Two theoretical physicists, Alan Guth and Andrei Linde, have shared the 2004 Cosmology Prize of the Peter Gruber Foundation for their work on the theory of cosmic inflation. Meanwhile another cosmologist, George Ellis, has won this year’s Templeton Prize for progress in religion.
The theory of inflation was proposed to explain various observations that could not be accounted for by the highly successful Big Bang theory of the Universe. For instance, how did the structure of the Universe become so uniform over large length scales? Based on ideas from particle physics and working at the Massachusetts Institute of Technology, Guth proposed that the Universe underwent an extremely short period of extremely rapid expansion immediately after the Big Bang. This inflationary period was able to explain the uniformity of the Universe and also solve other puzzles such as the “horizon problem”.
Linde, who is now at Stanford University, developed inflation further to explain the existence of objects such as stars and galaxies in this universe. Recent observations of the cosmic microwave background have agreed with the predictions of inflation and confirmed the Big Bang plus inflation model as the cornerstone of modern cosmology. Guth and Linde will receive their prize, which consists of a gold medal and $200 000, at the Smithsonian Institute in Washington, DC, in June.
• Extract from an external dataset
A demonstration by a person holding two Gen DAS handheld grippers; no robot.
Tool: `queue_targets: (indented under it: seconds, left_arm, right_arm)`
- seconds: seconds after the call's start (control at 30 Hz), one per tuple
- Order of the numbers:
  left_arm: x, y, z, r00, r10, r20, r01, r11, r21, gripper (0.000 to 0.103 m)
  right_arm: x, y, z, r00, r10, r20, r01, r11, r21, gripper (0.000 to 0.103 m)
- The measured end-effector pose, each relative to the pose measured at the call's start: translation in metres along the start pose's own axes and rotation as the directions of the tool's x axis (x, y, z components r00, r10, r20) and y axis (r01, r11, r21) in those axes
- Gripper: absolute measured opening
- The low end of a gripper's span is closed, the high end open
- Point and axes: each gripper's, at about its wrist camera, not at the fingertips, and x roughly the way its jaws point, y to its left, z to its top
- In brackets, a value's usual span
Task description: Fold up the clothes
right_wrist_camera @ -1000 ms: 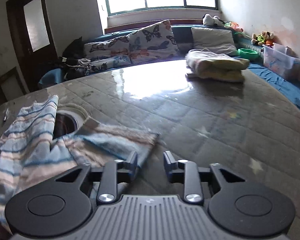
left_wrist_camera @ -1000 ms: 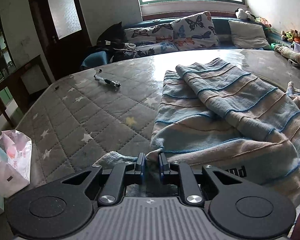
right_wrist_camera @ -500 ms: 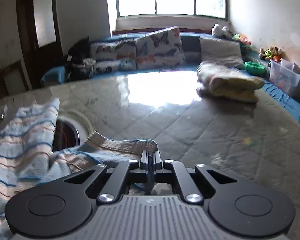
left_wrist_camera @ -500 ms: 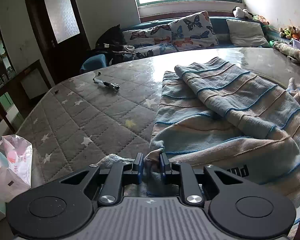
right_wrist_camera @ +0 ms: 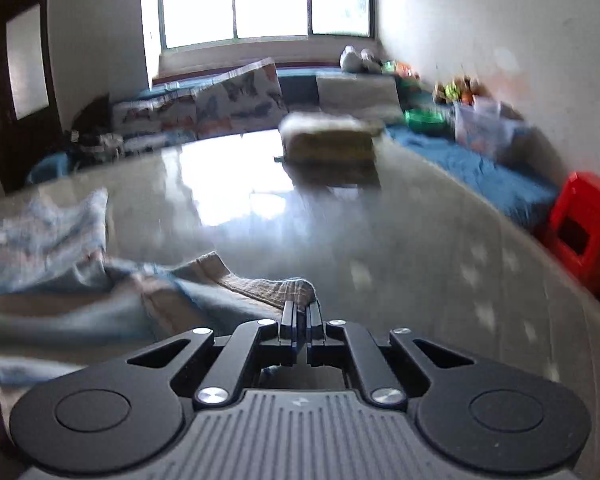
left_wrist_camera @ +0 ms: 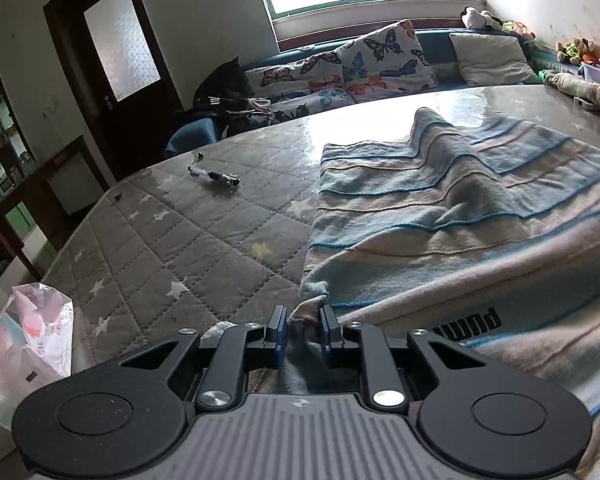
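Note:
A blue and beige striped garment lies spread over the grey quilted mattress. My left gripper is shut on a bunched corner of the garment at its near left edge. In the right wrist view, which is blurred, the same striped garment trails off to the left. My right gripper is shut on its near corner, the fabric humped over the fingertips. A folded pale garment rests at the far side of the mattress.
A pen-like tool lies on the mattress at the far left. A pink and white plastic bag sits beside the bed's left edge. A red stool stands to the right. Butterfly cushions and a storage box line the bench behind.
My right gripper closed on the garment's corner and pulled it to the right. The garment has been drawn flatter and wider across the mattress. My left gripper kept its hold in place.

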Motion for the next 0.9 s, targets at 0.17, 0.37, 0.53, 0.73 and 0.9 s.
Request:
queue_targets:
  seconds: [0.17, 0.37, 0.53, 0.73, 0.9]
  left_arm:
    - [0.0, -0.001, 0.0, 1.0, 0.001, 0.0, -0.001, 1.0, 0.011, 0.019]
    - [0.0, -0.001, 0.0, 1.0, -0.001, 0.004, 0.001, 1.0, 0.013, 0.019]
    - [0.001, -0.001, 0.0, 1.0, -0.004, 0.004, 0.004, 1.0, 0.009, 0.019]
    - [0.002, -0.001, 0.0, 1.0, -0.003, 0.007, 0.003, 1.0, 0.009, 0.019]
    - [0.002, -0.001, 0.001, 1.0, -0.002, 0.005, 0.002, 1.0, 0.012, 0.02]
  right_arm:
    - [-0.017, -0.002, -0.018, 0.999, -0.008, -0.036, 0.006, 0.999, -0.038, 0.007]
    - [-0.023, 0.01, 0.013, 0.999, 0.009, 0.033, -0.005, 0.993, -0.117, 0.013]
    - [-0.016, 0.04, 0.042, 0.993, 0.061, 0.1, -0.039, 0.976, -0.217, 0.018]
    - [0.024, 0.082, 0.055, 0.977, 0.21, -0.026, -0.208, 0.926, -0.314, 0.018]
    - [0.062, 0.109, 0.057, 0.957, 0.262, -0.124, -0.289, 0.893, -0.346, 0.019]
Ellis is currently professor of applied mathematics at the University of Cape Town. The Templeton prize is awarded to “encourage and honour those who advance spiritual matters”, and the Templeton Foundation describes Ellis as being “renowned for his bold and innovative contributions to the dialogue between science and religion and [someone] whose social writings were condemned by government ministers in the former apartheid regime of his native South Africa.” Ellis – who plans to donate half of his $1.4 m prize money to charity – will receive the award at Buckingham Palace in May.